RECORDED INFORMATION —
* * * * * * *

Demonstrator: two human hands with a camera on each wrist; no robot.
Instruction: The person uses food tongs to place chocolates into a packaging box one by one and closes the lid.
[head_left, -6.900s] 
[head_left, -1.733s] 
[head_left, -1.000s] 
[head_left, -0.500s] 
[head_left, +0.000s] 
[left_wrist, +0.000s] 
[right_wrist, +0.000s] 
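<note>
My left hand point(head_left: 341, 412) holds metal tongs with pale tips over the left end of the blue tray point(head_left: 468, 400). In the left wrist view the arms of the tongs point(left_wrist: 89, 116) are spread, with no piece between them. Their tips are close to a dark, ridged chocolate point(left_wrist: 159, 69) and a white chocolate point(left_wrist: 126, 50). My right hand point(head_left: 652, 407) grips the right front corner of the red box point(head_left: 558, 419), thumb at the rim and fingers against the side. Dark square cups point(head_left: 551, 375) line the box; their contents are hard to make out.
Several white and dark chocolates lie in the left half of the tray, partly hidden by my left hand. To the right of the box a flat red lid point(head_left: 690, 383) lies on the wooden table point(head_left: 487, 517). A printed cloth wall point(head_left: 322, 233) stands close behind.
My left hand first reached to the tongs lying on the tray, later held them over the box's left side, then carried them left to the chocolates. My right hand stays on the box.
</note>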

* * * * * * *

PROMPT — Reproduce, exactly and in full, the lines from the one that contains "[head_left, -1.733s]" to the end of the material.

SOLUTION TO THIS PROBLEM —
[head_left, -1.733s] 
[head_left, -1.000s] 
[head_left, -0.500s] 
[head_left, +0.000s] 
[left_wrist, +0.000s] 
[right_wrist, +0.000s] 
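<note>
My left hand point(head_left: 341, 412) holds metal tongs with pale tips over the left end of the blue tray point(head_left: 468, 400). In the left wrist view the arms of the tongs point(left_wrist: 89, 116) are spread, with no piece between them. Their tips are close to a dark, ridged chocolate point(left_wrist: 159, 69) and a white chocolate point(left_wrist: 126, 50). My right hand point(head_left: 652, 407) grips the right front corner of the red box point(head_left: 558, 419), thumb at the rim and fingers against the side. Dark square cups point(head_left: 551, 375) line the box; their contents are hard to make out.
Several white and dark chocolates lie in the left half of the tray, partly hidden by my left hand. To the right of the box a flat red lid point(head_left: 690, 383) lies on the wooden table point(head_left: 487, 517). A printed cloth wall point(head_left: 322, 233) stands close behind.
My left hand first reached to the tongs lying on the tray, later held them over the box's left side, then carried them left to the chocolates. My right hand stays on the box.
</note>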

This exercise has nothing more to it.